- _GIVEN DATA_
========================================================================
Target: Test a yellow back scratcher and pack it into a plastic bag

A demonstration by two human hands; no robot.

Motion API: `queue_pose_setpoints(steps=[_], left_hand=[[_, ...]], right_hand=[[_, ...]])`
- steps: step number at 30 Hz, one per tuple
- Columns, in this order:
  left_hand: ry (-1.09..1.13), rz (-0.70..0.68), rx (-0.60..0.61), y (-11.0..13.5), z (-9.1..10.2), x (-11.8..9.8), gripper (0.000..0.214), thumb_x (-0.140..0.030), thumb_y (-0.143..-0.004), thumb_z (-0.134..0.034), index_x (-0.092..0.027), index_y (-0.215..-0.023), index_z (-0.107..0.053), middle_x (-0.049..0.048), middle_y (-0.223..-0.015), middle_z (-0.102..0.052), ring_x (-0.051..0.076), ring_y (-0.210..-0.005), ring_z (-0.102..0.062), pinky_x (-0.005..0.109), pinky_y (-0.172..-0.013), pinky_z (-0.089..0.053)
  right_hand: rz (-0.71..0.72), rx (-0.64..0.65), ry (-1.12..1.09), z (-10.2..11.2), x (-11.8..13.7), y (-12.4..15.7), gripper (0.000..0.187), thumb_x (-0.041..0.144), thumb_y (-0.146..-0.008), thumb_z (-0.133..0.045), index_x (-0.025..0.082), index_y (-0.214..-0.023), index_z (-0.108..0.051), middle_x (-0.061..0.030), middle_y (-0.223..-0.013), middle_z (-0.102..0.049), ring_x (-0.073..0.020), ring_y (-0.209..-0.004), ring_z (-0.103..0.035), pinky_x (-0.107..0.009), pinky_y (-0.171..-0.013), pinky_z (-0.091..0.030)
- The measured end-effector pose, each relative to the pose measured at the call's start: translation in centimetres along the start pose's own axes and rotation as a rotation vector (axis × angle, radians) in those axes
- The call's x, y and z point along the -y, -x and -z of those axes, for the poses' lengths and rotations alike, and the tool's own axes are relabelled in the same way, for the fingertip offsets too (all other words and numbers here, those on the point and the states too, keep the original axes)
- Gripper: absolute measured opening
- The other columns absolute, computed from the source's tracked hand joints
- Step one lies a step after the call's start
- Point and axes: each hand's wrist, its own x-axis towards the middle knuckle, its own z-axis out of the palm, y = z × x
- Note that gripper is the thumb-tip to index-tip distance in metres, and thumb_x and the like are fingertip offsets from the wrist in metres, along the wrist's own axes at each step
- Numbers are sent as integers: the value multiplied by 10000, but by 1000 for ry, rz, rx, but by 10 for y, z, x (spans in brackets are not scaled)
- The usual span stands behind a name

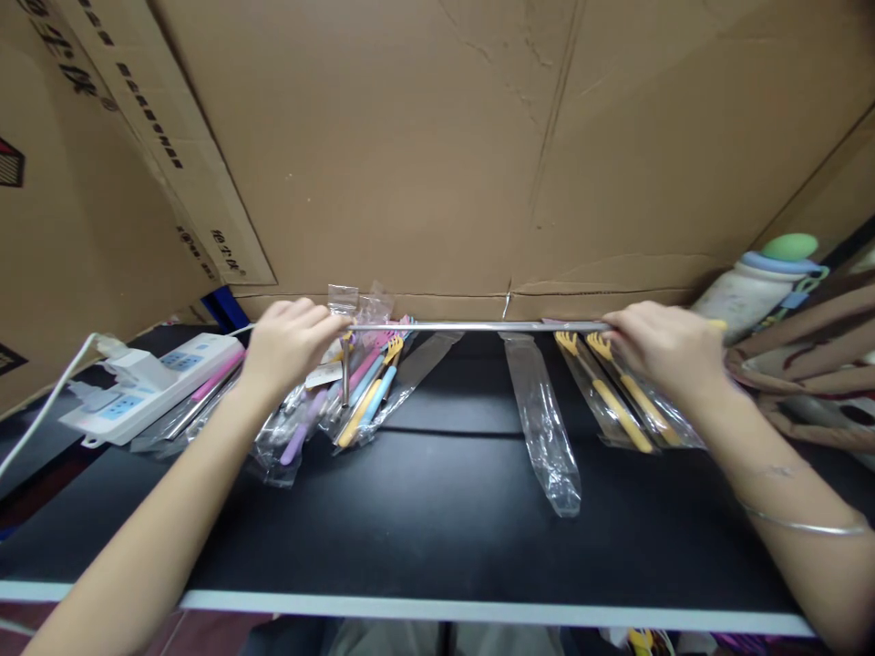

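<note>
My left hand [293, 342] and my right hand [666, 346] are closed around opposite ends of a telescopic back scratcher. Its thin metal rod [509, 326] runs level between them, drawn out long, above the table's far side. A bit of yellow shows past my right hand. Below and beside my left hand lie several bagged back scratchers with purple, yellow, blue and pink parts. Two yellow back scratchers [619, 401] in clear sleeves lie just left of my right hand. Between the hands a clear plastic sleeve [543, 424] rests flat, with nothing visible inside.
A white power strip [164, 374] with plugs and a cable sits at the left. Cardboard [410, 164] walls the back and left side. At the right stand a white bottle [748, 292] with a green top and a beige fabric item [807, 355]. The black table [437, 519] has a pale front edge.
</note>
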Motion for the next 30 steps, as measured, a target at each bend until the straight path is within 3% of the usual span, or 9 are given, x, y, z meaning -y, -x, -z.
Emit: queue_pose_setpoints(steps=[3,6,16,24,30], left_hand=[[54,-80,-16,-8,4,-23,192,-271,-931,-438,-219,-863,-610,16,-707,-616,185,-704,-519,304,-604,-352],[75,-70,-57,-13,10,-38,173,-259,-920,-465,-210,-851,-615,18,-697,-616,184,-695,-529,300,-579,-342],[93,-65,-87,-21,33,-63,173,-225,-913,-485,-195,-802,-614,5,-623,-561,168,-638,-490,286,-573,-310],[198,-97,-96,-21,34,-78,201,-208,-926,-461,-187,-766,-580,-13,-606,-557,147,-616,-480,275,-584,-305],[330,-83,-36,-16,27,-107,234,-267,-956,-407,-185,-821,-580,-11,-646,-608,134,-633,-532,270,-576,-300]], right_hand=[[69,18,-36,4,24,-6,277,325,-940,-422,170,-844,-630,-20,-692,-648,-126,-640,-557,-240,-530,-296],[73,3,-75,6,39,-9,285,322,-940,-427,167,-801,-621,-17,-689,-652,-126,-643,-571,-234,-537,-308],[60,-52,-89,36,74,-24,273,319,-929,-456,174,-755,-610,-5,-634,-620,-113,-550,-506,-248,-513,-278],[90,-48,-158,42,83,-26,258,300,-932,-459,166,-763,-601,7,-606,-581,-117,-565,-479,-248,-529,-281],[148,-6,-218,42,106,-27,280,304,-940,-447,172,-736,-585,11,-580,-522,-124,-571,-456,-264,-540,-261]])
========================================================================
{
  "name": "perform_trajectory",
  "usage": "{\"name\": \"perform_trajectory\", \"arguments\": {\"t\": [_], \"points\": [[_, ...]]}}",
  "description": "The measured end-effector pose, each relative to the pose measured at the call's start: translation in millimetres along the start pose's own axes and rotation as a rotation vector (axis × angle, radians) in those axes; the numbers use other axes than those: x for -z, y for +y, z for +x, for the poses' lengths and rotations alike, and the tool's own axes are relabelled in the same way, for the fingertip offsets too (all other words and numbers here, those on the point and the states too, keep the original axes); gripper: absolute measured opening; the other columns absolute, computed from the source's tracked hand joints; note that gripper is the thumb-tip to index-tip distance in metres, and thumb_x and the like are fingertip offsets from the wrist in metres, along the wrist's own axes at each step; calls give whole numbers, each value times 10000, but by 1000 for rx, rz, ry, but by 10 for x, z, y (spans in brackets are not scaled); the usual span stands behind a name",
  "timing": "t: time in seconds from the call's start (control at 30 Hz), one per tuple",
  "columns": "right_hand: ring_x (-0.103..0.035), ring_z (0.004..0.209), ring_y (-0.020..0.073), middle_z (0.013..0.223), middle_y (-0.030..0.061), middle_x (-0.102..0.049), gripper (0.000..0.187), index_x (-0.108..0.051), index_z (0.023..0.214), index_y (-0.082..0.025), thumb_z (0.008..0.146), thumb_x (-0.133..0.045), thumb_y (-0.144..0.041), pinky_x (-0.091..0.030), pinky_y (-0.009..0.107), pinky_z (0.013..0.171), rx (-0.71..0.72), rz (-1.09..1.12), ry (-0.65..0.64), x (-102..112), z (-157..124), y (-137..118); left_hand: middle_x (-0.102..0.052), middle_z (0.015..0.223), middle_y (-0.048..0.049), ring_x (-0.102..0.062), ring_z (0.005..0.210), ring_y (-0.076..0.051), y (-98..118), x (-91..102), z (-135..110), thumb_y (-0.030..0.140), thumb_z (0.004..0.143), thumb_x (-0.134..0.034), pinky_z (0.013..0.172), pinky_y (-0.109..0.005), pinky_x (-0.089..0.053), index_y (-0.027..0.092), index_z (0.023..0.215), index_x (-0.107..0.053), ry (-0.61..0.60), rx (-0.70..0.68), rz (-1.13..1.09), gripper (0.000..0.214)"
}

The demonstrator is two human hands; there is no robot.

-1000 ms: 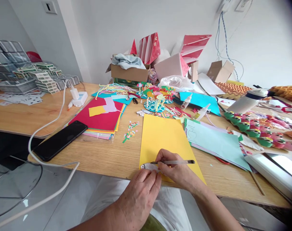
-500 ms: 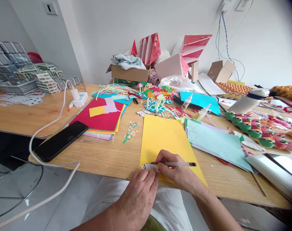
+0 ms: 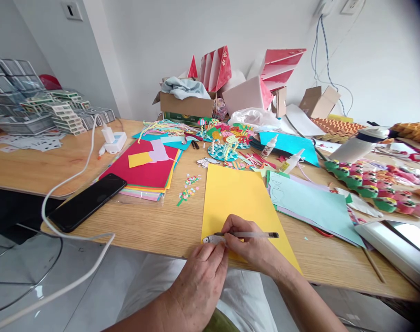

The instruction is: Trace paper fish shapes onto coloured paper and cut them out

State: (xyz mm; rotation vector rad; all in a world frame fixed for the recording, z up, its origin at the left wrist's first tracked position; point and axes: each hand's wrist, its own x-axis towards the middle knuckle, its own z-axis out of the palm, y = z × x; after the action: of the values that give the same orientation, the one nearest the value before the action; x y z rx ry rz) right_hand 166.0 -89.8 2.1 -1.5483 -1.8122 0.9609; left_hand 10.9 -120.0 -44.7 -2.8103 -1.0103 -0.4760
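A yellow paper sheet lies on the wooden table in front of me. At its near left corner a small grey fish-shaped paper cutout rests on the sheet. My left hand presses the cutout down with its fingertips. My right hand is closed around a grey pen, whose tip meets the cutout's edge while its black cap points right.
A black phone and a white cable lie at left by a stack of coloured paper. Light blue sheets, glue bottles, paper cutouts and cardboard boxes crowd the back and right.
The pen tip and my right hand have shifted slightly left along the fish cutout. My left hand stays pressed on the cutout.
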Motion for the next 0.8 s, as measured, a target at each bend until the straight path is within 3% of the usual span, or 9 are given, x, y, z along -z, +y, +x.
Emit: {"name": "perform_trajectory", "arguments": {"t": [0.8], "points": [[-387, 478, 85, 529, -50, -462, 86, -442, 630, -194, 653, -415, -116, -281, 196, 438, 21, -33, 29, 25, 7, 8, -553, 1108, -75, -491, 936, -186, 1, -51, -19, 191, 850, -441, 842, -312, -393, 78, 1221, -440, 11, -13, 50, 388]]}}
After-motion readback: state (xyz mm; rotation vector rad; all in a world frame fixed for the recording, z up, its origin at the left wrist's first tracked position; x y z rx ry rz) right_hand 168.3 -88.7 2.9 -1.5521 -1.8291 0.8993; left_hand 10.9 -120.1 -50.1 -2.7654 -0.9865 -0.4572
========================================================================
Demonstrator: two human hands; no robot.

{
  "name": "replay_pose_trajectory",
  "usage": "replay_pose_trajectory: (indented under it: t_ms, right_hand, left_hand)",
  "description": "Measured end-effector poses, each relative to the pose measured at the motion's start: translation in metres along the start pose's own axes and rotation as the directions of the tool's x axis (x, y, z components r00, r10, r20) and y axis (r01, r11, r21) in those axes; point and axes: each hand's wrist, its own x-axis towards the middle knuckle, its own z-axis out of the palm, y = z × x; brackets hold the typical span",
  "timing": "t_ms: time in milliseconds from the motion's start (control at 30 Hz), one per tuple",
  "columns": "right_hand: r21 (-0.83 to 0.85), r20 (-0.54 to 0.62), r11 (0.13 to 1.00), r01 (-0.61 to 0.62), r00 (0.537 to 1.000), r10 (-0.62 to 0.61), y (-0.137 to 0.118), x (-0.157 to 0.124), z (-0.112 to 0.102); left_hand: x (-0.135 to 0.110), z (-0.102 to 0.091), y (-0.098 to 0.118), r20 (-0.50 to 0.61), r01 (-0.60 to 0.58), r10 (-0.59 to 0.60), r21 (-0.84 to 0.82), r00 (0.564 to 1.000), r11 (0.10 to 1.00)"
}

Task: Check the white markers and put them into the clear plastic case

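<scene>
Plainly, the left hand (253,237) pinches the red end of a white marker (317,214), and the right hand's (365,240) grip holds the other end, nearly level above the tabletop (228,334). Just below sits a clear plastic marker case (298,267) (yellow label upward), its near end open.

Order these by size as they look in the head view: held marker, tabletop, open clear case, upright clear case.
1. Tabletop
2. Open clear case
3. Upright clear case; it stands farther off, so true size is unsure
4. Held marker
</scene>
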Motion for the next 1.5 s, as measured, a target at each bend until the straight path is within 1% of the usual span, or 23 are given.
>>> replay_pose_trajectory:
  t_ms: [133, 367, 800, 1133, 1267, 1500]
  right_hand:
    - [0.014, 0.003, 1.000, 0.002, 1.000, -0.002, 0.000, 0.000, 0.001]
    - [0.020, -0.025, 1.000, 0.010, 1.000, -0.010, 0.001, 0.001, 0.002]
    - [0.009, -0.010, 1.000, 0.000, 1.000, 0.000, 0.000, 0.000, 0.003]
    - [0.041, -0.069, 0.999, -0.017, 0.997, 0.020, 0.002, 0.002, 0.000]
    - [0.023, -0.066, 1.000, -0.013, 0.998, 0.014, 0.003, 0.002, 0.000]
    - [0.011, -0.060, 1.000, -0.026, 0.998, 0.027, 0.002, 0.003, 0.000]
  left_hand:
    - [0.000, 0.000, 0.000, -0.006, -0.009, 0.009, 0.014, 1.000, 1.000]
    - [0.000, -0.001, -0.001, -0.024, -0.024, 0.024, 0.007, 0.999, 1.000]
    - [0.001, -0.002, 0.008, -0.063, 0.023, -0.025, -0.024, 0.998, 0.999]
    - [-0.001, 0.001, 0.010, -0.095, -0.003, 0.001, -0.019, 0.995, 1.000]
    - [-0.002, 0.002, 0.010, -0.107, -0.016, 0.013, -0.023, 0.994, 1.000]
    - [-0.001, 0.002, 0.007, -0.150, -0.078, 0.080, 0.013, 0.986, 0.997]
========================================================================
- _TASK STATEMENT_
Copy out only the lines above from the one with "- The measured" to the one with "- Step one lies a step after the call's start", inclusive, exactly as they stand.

- _TASK ANSWER_
- The measured end-effector pose, each relative to the pose measured at the call's start: translation in centimetres along the start pose's own axes and rotation as a rotation vector (axis × angle, radians) in those axes
- The call's x, y and z point along the -y, -x and -z of those axes, for the poses' lengths and rotations alike, and the tool's own axes are relabelled in the same way, for the fingertip offsets too (all other words and numbers here, those on the point and the states too, keep the original axes)
- Gripper: absolute measured opening
- The other columns absolute, computed from the source's tracked hand joints
- Step one lies a step after the call's start

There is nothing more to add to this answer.